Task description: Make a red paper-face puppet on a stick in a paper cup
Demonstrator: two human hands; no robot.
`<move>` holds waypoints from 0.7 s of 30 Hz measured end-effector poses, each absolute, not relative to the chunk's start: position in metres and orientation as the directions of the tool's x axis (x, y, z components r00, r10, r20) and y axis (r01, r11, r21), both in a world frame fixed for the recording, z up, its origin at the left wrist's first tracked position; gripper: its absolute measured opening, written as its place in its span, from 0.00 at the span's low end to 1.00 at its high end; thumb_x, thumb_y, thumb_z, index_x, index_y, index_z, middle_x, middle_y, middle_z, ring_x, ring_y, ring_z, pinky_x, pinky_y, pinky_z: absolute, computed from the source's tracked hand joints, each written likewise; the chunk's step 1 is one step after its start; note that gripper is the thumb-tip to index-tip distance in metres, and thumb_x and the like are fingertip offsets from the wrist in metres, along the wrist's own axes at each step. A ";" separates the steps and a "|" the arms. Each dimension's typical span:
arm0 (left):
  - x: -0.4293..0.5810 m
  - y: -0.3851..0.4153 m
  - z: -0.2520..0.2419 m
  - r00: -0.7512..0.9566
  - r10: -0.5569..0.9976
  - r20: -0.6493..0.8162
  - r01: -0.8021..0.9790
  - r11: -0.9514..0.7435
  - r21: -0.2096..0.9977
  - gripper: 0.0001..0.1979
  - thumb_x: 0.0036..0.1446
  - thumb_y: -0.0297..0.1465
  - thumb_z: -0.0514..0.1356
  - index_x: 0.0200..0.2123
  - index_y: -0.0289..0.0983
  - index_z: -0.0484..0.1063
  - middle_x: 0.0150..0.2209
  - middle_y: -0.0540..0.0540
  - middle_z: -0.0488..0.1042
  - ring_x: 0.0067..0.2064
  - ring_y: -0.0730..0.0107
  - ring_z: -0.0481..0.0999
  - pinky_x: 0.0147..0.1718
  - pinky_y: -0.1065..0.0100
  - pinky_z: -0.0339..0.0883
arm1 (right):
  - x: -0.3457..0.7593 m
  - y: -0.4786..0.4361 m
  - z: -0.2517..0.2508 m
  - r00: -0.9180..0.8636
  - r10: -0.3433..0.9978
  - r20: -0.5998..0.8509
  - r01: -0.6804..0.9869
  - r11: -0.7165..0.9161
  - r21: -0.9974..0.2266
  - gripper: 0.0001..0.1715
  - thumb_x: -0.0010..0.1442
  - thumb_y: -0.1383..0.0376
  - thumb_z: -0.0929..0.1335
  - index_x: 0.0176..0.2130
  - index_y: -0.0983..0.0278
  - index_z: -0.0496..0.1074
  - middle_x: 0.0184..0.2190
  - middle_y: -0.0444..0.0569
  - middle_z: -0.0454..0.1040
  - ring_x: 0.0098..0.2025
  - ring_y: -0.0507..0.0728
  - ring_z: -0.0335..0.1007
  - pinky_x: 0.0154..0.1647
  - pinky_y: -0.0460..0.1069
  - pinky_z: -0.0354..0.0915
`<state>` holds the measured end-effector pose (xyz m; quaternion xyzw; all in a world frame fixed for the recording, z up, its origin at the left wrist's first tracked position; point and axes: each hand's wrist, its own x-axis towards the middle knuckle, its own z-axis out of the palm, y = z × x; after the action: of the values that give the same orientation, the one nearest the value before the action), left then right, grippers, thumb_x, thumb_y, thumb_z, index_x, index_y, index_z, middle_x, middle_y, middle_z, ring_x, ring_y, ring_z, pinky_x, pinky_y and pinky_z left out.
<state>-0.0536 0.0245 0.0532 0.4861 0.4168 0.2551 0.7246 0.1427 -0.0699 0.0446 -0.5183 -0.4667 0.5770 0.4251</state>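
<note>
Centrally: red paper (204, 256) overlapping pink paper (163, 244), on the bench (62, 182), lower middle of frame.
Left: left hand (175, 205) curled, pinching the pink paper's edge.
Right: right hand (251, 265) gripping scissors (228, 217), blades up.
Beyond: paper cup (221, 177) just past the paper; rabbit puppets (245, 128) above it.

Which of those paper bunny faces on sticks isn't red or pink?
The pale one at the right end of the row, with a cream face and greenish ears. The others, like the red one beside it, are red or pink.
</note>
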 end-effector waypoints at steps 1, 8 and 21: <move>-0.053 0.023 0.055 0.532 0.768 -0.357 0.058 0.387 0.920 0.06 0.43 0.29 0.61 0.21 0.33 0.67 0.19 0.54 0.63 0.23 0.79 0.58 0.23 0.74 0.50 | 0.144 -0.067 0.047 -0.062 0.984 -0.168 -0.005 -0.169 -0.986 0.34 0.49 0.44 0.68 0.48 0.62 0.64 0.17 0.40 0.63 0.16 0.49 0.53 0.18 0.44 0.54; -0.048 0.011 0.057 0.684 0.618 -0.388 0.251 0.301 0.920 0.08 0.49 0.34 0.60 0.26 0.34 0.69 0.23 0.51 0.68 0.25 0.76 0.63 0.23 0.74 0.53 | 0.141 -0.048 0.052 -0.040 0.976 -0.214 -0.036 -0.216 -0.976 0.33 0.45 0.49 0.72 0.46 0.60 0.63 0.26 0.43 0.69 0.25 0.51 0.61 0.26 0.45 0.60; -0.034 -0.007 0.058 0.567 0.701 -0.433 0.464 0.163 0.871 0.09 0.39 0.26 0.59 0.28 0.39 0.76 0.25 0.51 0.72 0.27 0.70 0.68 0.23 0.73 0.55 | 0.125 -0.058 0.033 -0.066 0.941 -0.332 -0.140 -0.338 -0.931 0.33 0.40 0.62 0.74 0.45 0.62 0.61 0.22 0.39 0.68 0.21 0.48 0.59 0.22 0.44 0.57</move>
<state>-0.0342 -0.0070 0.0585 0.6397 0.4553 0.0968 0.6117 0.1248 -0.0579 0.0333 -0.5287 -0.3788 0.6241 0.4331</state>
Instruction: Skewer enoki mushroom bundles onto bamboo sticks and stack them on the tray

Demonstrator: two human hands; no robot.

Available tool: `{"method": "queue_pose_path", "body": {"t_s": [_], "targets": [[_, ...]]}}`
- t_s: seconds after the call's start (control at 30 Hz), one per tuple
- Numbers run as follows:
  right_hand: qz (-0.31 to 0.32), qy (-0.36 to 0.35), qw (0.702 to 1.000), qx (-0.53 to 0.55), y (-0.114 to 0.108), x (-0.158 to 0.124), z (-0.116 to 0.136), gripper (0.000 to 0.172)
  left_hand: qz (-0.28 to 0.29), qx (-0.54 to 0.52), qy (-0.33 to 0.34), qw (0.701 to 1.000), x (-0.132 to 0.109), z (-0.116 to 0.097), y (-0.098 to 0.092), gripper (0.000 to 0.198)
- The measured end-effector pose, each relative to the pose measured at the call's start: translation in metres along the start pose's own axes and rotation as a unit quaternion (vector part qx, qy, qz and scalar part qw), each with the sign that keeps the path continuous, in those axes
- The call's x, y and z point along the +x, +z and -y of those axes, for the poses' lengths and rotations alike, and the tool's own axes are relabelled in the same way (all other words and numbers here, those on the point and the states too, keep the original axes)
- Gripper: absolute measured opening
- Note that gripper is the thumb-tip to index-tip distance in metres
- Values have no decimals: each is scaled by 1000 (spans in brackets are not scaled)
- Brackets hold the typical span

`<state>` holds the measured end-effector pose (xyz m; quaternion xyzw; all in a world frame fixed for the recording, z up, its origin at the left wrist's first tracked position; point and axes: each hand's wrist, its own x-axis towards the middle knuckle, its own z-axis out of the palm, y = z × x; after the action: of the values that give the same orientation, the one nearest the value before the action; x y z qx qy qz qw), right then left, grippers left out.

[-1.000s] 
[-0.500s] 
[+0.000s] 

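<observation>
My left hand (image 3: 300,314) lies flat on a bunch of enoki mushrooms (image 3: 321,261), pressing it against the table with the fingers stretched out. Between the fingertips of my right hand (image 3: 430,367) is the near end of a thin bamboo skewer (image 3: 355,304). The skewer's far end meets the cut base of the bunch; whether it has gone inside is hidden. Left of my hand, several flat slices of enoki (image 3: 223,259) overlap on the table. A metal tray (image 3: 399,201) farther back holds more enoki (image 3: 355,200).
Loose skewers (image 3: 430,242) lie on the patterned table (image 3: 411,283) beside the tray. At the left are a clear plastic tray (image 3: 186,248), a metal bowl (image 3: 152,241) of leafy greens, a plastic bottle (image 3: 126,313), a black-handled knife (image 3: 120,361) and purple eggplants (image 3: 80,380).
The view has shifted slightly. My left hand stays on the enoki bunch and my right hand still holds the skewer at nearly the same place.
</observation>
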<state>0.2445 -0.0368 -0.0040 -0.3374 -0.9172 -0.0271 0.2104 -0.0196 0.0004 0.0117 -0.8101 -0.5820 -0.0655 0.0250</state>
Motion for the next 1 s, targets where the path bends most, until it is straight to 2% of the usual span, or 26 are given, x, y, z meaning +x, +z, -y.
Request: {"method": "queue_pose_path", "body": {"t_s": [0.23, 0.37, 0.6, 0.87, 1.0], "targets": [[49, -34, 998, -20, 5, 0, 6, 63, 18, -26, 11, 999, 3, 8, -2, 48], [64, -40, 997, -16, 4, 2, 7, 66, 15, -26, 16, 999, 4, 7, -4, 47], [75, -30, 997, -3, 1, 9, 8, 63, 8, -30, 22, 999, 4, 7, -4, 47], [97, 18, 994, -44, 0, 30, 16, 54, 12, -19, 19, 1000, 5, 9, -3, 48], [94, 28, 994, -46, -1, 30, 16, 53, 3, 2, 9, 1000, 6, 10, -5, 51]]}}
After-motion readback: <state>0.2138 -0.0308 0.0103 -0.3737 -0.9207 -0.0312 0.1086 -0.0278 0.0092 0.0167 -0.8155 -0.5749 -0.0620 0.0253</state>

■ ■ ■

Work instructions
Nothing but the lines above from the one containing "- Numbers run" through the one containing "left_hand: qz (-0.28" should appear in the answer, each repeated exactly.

Result of the exercise
- Numbers run as follows:
  right_hand: qz (-0.31 to 0.32), qy (-0.36 to 0.35), qw (0.702 to 1.000), qx (-0.53 to 0.55), y (-0.114 to 0.108), x (-0.158 to 0.124), z (-0.116 to 0.136), gripper (0.000 to 0.172)
  left_hand: qz (-0.28 to 0.29), qx (-0.54 to 0.52), qy (-0.33 to 0.34), qw (0.701 to 1.000), x (-0.132 to 0.109), z (-0.116 to 0.097), y (-0.098 to 0.092), gripper (0.000 to 0.198)

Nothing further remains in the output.